We did seven pitches, meaning Mike climbed away out of sight, and set up. a belay position as high as our 200ft rope allowed. Then I climbed, picking up gear as I passed it.
Seven pitches. Three before it got dark. Four in the dark. (We’d brought head lamps. ) Oddly, the dark was WAY easier: All I saw was this rock, my hands, my feet, and the infinite piece of rope I was following.
Up, down, around, over. Literally one. Inch. At a time. I covered something approaching 1400 feet along the rope, 3, 4, 5? false summits. Where you scale a thrust of rock – rock sticking up literally into the Milky Way hanging from the sky – an inconceivable puzzle of body and mind, to the top. Only to find a little down climb, over, and up yet again.
Six and one half hours of, “I’ll move my left foot up two inches to that nice looking spot. Now, I wonder what’s up to the right for my hand…”

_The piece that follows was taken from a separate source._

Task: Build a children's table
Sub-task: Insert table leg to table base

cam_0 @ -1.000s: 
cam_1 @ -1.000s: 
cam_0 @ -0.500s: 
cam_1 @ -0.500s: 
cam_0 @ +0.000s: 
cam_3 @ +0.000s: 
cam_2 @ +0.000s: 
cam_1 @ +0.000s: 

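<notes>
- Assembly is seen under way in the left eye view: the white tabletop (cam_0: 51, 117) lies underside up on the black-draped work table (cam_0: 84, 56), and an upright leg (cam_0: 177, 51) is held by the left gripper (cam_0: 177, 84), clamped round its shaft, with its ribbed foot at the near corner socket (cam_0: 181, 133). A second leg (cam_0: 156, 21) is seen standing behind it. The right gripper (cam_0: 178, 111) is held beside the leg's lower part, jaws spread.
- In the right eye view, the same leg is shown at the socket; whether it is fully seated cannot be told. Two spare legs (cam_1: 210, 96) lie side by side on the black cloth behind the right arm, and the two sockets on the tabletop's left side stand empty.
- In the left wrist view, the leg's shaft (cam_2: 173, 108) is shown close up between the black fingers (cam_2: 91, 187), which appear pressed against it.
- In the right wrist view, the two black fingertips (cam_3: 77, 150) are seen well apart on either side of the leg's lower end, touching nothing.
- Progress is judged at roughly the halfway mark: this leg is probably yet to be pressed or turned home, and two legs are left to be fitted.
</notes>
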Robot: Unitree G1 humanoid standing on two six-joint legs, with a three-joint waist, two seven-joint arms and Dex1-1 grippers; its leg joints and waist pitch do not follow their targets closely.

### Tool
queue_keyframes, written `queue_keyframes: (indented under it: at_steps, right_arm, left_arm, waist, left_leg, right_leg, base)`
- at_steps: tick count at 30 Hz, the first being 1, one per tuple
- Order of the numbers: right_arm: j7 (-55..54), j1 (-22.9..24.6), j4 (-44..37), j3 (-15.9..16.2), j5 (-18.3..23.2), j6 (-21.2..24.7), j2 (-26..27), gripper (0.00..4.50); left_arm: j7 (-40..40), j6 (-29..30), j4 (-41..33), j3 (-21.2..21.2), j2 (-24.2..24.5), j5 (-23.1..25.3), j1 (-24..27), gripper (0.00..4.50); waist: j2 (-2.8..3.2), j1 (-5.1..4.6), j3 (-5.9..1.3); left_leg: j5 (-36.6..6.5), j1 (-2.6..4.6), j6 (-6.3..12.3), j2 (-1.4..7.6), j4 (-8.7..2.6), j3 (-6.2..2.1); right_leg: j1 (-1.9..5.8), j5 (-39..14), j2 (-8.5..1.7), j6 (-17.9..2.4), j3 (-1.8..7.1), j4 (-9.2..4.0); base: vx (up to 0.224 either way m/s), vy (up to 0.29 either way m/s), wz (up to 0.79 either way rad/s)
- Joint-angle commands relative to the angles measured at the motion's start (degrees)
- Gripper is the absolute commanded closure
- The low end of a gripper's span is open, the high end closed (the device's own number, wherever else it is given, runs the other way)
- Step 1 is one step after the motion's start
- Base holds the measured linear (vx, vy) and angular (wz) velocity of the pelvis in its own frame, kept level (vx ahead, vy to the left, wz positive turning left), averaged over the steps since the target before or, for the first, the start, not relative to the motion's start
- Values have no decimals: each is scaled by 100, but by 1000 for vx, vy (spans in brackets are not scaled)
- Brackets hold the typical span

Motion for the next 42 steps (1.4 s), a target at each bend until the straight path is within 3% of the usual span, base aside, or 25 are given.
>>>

We reached the summit at 12:30am.
Then rappelled literally down into the inky black off the back. From there we walked down an endless foot trail and back to the van.
At nearly 2am. Where I lay in middle of the parking lot, flat on my back, enjoying the sheer comfort and staring at the exact same stars.
It was transcendental. It was Herculean (for me anyway. )
Now, at 6:30, my legs are a bit tired, my finger tips are sore. I’ve not one bruise. The sun has just popped up on the other side of the world. Climbing is not “my thing.” I’m never going to want to sleep in a park, or live in a van, as Mike does now without a second thought.
But.
My god! It’s full of stars.
ɕ

Red Rocks
5,780ft . Pretty easy walk up, with this awesome liitle rock formation at top.